European ammonia producers have so far had little response to falling European gas prices, but that dynamic could change if gas prices decline further and the next planting season spurs stronger demand for fertilisers.
Many European ammonia plants curtailed production last year after Russia's invasion of Ukraine, and subsequent issues with Nord Stream caused gas prices to soar to record highs, and there is still limited incentive to ramp up output.
Yara's Ferrara plant in Italy remains shut, but the firm is mulling a restart in February. Ameropa's Azomures plant in Romania has yet to announce a restart, while Borealis' plants in France and Austria continue to run at reduced levels.
Fertiliser producer CF, which operates plants in the UK, switched to importing ammonia in August and continues to do, having received several shipments this month, while Borealis also pointed towards the continued imports of cheap feedstocks and sufficient existing stocks at plants as a reason for muted ammonia production.
Ammonia consumption rates at facilities in northwest Europe remain sharply below capacity because of below-average demand from the chemical and fertiliser sectors. And high stock levels are reported across key European ammonia import hubs, as most buyers sourced requirements before the recent downturn in gas pricing. At Antwerp and Rotterdam, high inventory levels have created a backlog, with 50,000t of ammonia waiting outside the port.
Cheaper gas, profitable ammonia production?
Prompt prices at Europe's most liquid gas hub, the Dutch Title Transfer Facility (TTF), have progressively dropped over the past seven weeks as mild weather, limited demand and LNG imports remained quick. As Europe approaches the end of winter and forecasts suggest more mild weather, the immediate risk of a gas shortage has lessened dramatically in recent weeks.
Argus' TTF everyday prices so far this year have been assessed at around €64/MWh on average, almost half the roughly €121/MWh average last year. However they still remain dramatically above historical levels of roughly €17/MWh in 2017, €23/MWh in 2018, €13.50/MWh in 2019, €9.35/MWh in 2020 and €46/MWh in 2021.
European gas prices also remain well above benchmark prices in other major gas-producing and consuming markets like the US, Iran, Russia and Oman. Iran and Oman ramped up ammonia exports to Europe last year, and cheap domestic prices give producers in these countries a competitive advantage due to cheaper feedstocks.
European ammonia production costs fell below import prices in late December, and were estimated at $660/t for northwest European plants, excluding carbon costs as of 27 January. Northwest European import prices are trading $170/t above the cost of production, at $830/t cfr duty free.
Seasonal change
Europe ending the winter with relatively full gas storages would reduce the volume companies need to refill sites the following summer, which could then ease the risk premium priced into contracts further along the curve.
Overnight lows across northwest Europe are forecast to remain mild in February and into March, which would limit heating demand and the call on storage. But China winding down its Covid restrictions could spur Asian LNG demand and leave Europe less supplied.

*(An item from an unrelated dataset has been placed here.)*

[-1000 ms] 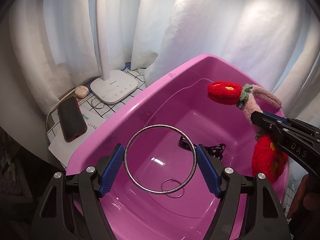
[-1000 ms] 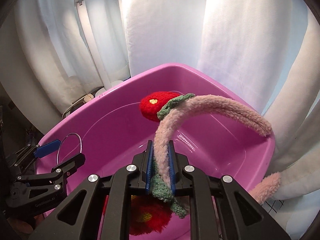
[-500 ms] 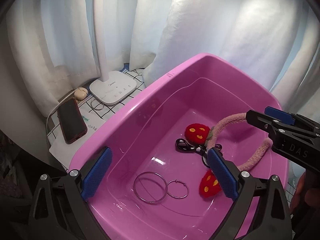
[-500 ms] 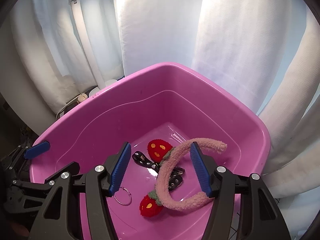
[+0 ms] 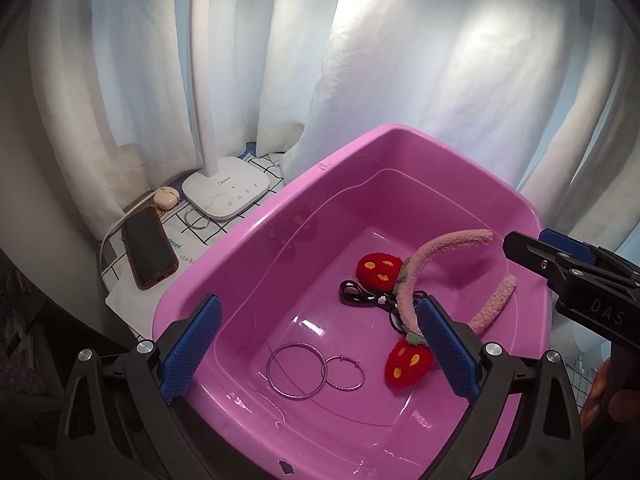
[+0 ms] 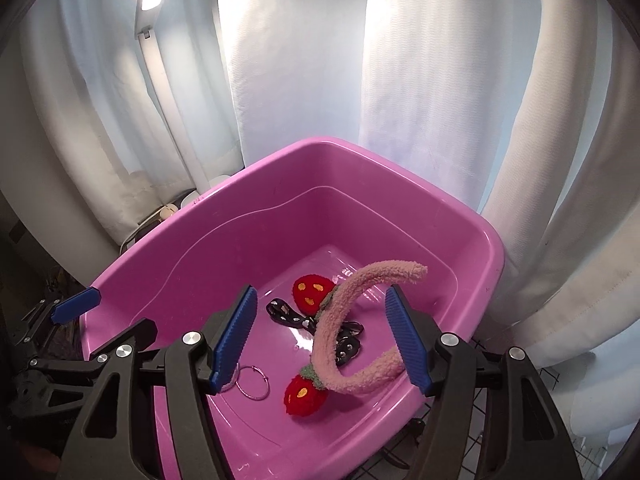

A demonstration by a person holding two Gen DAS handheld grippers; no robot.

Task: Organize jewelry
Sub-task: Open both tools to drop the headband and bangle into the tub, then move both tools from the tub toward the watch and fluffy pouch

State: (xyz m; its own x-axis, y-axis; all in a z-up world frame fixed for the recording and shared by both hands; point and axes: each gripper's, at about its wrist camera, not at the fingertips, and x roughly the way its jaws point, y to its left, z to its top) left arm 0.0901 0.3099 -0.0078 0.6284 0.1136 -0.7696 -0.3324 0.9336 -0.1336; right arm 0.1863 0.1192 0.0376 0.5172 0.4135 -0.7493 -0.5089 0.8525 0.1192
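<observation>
Fingers (image 6: 236, 336) of both grippers spread wide, released; pink headband (image 6: 340, 320) lies between them, frame centre, inside the purple tub (image 6: 400, 168).

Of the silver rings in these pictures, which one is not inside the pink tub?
The small ring on the checked cloth beside the lamp base; the other two rings lie inside the pink tub.
</observation>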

Chinese firms last year sold significant quantities of LNG to Europe, facilitated by limited domestic demand, growing domestic production and historically high European prices creating hugely profitable arbitrages. That said, Argus analysis suggests that Chinese LNG demand may remain sluggish, as alternative fuels remain cheaper and electricity prices too low to incentivise strong power-sector gas burn.
In any case, if TTF curve prices hold or decline further, as market fundamentals suggest they might, European ammonia producers may increasingly start to ramp up domestic production, particularly once inventories of imported ammonia are used up and the new planting season starts, which should bring renewed demand for fertilisers, which has so far been sluggish.